_EXERCISE OBJECTIVE_. Every line from the line containing "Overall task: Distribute" through the final line below is to be repeated exactly; no other line is.

_STORED DATA_.
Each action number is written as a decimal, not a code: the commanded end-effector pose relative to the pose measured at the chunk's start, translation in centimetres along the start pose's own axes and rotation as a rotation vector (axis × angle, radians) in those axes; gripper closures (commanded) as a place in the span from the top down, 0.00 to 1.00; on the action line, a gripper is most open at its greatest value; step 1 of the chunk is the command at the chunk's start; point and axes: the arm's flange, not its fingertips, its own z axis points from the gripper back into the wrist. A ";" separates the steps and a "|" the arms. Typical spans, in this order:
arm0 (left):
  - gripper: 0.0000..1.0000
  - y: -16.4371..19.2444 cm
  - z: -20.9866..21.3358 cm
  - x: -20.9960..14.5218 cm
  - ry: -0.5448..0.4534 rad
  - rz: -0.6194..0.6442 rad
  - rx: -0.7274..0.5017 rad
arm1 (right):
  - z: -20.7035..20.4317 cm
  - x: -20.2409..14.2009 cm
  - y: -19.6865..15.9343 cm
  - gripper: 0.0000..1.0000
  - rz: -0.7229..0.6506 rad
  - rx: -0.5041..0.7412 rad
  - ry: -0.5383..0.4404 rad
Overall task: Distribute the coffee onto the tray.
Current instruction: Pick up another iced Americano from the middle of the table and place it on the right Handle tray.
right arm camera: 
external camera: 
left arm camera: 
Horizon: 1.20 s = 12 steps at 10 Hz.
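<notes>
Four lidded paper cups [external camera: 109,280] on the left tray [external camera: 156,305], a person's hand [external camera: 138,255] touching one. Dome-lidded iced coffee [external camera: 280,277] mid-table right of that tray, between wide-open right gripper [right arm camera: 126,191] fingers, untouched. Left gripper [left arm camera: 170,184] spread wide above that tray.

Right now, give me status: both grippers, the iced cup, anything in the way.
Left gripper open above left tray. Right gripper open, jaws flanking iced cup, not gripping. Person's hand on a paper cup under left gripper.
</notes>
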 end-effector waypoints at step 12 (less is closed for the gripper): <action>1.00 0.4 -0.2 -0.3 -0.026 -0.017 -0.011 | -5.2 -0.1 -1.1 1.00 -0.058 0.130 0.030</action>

_RESULT OF THE EXERCISE_.
Overall task: Distribute the coffee onto the tray.
Current instruction: Pick up another iced Americano from the middle of the table and place it on the right Handle tray.
right arm camera: 
external camera: 
left arm camera: 
Horizon: 1.20 s = 12 steps at 10 Hz.
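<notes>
Four lidded paper cups [external camera: 109,280] on the left tray [external camera: 156,305], a person's hand [external camera: 138,255] touching one. Dome-lidded iced coffee [external camera: 280,277] mid-table right of that tray, between wide-open right gripper [right arm camera: 126,191] fingers, untouched. Left gripper [left arm camera: 170,184] spread wide above that tray.

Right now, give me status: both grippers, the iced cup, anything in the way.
Left gripper open above left tray. Right gripper open, jaws flanking iced cup, not gripping. Person's hand on a paper cup under left gripper.
</notes>
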 end-effector waypoints at step 12 (less is closed for the gripper): <action>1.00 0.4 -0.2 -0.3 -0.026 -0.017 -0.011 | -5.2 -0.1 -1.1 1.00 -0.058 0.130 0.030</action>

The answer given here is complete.